Les droits fondamentaux (suite)Fundamental rights (continued)


Au fait, puisqu’on parle de droits fondamentaux, l’article IX de la Déclaration des Droits de l’Homme et du Citoyen de 1789 dit ceci :

Tout homme étant présumé innocent jusqu’à ce qu’il ait été déclaré coupable, s’il est jugé indispensable de l’arrêter, toute rigueur qui ne serait pas nécessaire pour s’assurer de sa personne, doit être sévèrement réprimée par la Loi.

En d’autres termes, les conditions d’arrestation de Vittorio de Filippis et si l’on en croit les jeunes avocats celles de dizaines de milliers de personnes chaque année ne méritent pas seulement protestations et émotions.

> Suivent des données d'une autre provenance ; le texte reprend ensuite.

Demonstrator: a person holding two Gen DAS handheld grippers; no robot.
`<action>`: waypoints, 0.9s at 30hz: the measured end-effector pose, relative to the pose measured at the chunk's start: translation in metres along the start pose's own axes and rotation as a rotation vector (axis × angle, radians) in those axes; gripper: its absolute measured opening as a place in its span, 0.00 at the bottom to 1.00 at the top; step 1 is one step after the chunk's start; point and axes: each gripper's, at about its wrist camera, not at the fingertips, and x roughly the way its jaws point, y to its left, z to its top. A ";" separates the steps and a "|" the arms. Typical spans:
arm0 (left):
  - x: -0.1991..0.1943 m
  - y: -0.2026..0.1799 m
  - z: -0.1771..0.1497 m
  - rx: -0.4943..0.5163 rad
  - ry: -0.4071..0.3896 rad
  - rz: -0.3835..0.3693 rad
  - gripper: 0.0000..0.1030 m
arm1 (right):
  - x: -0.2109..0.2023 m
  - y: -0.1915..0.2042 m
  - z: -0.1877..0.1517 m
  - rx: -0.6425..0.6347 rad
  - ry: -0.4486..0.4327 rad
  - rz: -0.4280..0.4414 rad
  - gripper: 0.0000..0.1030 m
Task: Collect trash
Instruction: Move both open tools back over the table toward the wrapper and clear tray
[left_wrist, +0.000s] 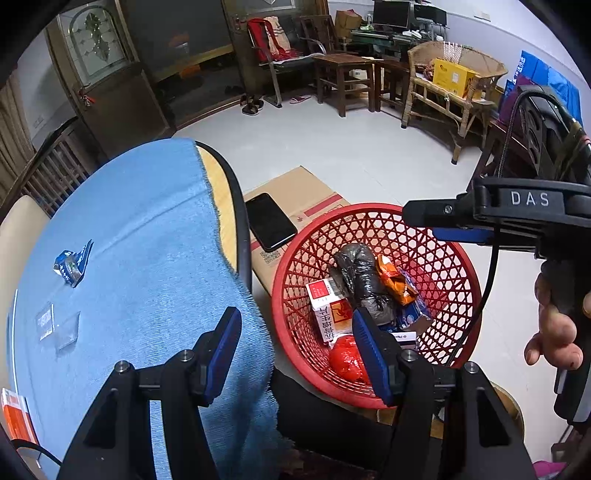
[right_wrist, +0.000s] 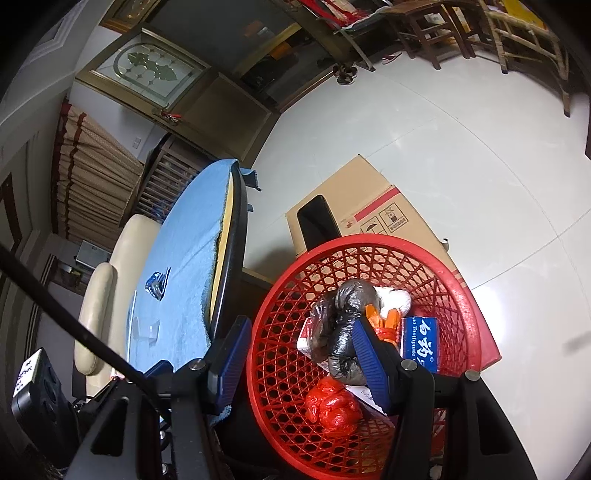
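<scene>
Orange packet (left_wrist: 14, 413) on the table is cut off by the left edge. Phone (right_wrist: 317, 218) half hidden behind the red basket (right_wrist: 476, 332) rim. White box (left_wrist: 328, 306) partly buried under the black bag (left_wrist: 356, 273), print unreadable.

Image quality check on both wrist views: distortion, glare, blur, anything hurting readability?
Left wrist: strong fisheye bending with black corners; red basket and blue tablecloth sharp, even indoor light. Right wrist: same curvature, horizon tilted; soft glare on the floor tiles; toothpaste box print legible; cable crossing lower left looks soft.
</scene>
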 end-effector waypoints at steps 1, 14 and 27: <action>-0.001 0.002 -0.001 -0.004 -0.003 0.001 0.61 | 0.001 0.002 0.000 -0.005 0.002 -0.002 0.60; -0.002 0.037 -0.014 -0.091 -0.018 0.003 0.61 | 0.018 0.040 -0.005 -0.090 0.034 -0.029 0.60; -0.011 0.121 -0.047 -0.305 -0.029 0.080 0.61 | 0.058 0.131 -0.006 -0.311 0.082 -0.014 0.60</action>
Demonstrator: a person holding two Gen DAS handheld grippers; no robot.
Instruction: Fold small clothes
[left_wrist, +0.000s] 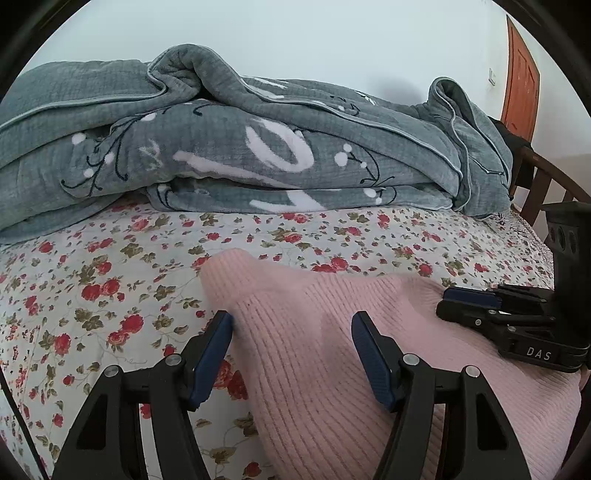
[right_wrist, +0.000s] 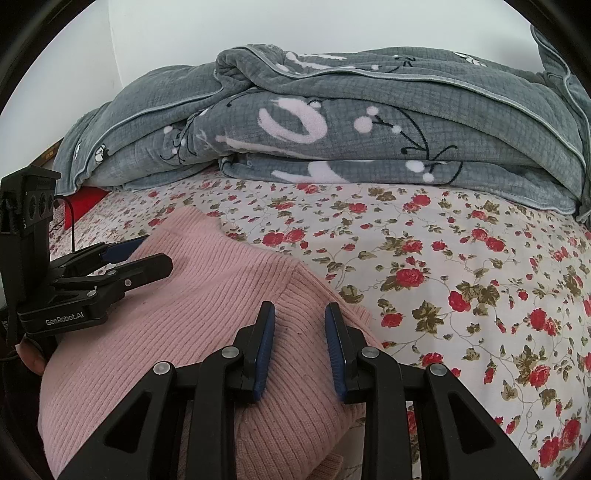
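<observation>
A pink ribbed knit garment (left_wrist: 314, 343) lies on the floral bedsheet (left_wrist: 92, 295). It also shows in the right wrist view (right_wrist: 177, 306). My left gripper (left_wrist: 291, 325) is open, low over the garment's left edge, one finger over the sheet and one over the knit. It also shows from the side in the right wrist view (right_wrist: 147, 254). My right gripper (right_wrist: 300, 314) is open, its fingers just above the garment's ribbed hem near its right edge. In the left wrist view it (left_wrist: 447, 301) rests low on the knit and its jaws look nearly together from the side.
A grey quilted blanket (left_wrist: 258, 147) with white and dark flower print is piled along the back of the bed, also in the right wrist view (right_wrist: 369, 122). A wooden bed rail (left_wrist: 546, 184) and an orange door (left_wrist: 521, 85) stand at the right. A red item (right_wrist: 83, 206) lies under the blanket.
</observation>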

Ceux qui en sont responsables ou qui les suscitent par leurs ordres doivent subir toute la rigueur de la loi … dans le respect de la présomption de leur propre innocence.

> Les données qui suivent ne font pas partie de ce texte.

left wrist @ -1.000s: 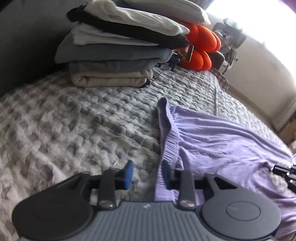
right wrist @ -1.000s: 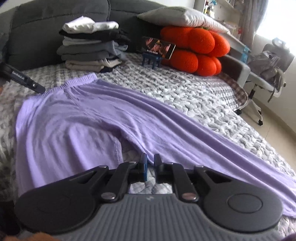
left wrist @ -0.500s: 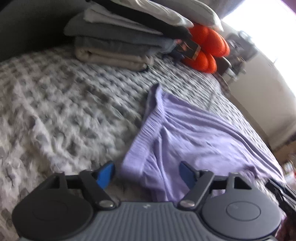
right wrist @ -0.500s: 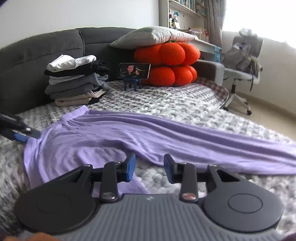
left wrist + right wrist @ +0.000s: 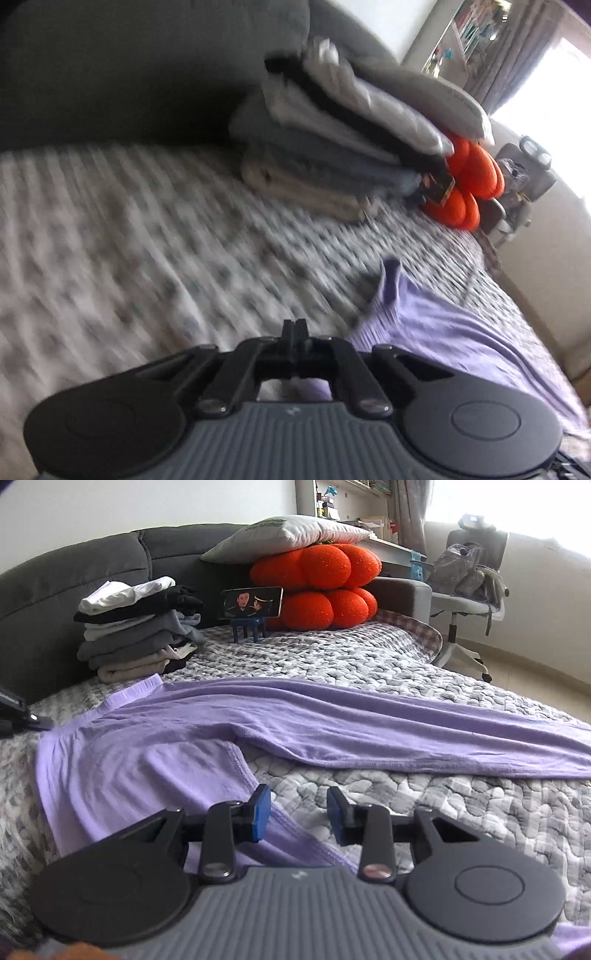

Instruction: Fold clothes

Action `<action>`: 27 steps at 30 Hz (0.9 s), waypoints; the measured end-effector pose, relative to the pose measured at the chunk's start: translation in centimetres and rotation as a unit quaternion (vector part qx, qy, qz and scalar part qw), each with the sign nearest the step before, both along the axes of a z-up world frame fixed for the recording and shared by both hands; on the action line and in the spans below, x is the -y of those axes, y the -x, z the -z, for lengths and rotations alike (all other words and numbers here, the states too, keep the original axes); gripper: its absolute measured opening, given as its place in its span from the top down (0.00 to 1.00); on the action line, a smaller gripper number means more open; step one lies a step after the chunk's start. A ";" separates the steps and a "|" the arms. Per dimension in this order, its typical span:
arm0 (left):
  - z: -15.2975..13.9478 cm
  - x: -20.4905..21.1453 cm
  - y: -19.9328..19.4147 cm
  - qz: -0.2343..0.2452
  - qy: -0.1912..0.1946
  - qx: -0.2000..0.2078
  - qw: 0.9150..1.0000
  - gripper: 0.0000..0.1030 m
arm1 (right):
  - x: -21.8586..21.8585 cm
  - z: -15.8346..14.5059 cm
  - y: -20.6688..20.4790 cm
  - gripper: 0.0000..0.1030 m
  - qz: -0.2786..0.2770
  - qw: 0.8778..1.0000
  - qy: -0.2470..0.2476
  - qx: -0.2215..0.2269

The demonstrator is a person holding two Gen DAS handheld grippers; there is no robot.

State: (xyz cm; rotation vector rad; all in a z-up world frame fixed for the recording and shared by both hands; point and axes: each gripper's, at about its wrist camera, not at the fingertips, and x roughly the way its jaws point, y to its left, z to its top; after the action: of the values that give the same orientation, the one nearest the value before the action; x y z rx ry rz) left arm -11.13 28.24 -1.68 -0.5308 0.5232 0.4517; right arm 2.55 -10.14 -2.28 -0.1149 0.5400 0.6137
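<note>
The left claw (image 5: 294, 328) has just snapped fully shut with nothing visible between its tips; it points at bare quilt (image 5: 129, 240), with the waistband of the trousers (image 5: 436, 332) just to its right, so the closure appears to have missed the cloth. The right claw (image 5: 298, 814) stands partly open and empty over the inner edge of the near leg, placed to take that hem. The lilac trousers lie spread flat on the bed with legs parted, laid out for a first fold. The finished stack (image 5: 136, 627) sits well apart by the headboard, clear of the work.
</note>
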 end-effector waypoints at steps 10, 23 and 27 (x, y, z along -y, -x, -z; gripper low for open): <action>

Et que fera-t-on pour les collégiens de Marciac ? Là, je ne sais plus que dire. Lisant le témoignage d’une jeune fille rapporté par son père, j’envisageais une possible manipulation … parce que je ne voulais pas croire à de tels agissements. C’est ainsi que l’on protège sa confiance dans un Etat de droit. Merci de ne pas me rendre encore plus incrédule.

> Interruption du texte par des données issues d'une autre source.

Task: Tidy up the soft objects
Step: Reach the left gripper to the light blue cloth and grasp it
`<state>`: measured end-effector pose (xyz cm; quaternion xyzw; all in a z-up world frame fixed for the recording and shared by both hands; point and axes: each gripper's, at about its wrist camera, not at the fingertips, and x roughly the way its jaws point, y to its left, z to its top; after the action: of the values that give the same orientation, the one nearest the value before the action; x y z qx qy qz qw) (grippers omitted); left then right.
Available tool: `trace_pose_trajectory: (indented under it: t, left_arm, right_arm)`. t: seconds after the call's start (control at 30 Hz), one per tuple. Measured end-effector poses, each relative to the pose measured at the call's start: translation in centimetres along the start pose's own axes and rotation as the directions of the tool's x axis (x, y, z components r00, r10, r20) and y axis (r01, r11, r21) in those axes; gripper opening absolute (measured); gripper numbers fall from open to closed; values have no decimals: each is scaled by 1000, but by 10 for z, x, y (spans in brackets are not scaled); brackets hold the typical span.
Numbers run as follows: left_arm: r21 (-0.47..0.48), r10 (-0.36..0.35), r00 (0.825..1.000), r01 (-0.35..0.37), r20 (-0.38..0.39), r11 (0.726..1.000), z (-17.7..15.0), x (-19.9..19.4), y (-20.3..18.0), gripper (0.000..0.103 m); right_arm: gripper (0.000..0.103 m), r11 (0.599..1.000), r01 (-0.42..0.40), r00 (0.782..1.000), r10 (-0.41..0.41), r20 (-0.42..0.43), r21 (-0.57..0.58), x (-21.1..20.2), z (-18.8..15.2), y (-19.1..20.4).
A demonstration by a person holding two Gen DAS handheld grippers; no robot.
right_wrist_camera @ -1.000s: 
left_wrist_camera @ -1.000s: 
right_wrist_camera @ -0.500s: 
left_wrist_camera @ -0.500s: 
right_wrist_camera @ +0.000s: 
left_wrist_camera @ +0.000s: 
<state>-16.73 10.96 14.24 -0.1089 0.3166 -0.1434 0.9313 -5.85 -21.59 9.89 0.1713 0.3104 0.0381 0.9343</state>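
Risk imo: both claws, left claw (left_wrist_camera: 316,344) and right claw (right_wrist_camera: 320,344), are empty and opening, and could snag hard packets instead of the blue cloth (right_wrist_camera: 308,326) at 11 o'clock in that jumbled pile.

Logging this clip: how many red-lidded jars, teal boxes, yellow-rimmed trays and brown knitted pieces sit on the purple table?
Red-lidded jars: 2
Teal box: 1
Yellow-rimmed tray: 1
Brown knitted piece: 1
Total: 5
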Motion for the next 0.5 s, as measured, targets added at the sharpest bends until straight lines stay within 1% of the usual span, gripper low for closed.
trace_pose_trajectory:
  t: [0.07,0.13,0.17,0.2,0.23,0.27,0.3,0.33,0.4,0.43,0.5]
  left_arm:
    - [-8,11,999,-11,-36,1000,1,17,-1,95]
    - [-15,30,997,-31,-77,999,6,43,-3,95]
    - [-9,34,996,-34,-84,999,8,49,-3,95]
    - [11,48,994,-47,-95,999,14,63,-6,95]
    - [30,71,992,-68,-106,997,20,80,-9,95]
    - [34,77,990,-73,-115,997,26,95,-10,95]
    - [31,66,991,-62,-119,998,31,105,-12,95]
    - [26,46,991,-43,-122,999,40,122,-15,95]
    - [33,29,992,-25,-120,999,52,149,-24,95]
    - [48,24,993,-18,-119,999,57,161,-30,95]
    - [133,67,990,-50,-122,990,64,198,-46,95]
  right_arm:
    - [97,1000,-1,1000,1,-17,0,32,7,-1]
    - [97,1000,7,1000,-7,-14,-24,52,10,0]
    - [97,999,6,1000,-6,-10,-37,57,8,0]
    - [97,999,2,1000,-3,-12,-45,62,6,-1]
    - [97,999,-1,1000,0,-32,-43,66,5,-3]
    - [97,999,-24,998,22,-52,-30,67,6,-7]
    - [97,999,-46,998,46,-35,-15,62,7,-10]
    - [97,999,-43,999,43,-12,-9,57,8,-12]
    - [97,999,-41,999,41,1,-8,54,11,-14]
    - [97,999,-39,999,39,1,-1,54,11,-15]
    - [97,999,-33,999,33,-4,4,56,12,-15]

Merci aussi aux bons esprits de ne pas me rappeler que le trafic de stupéfiants peut être chose grave et que la violence à l’école n’est pas le monopole des forces de police. Je suis au courant. Mais l’Etat de droit s’applique avant tout à ceux qui veulent faire respecter la loi. Il vaut non seulement à l’égard des innocents mais aussi à l’égard des possibles coupables. Ceux qui voient dans le droit et les droits une entrave à l’atteinte des objectifs quantitatifs de performance dans l’application de la loi sont dangereux. Ils susciteront la haine, la violence et le mépris pour la loi.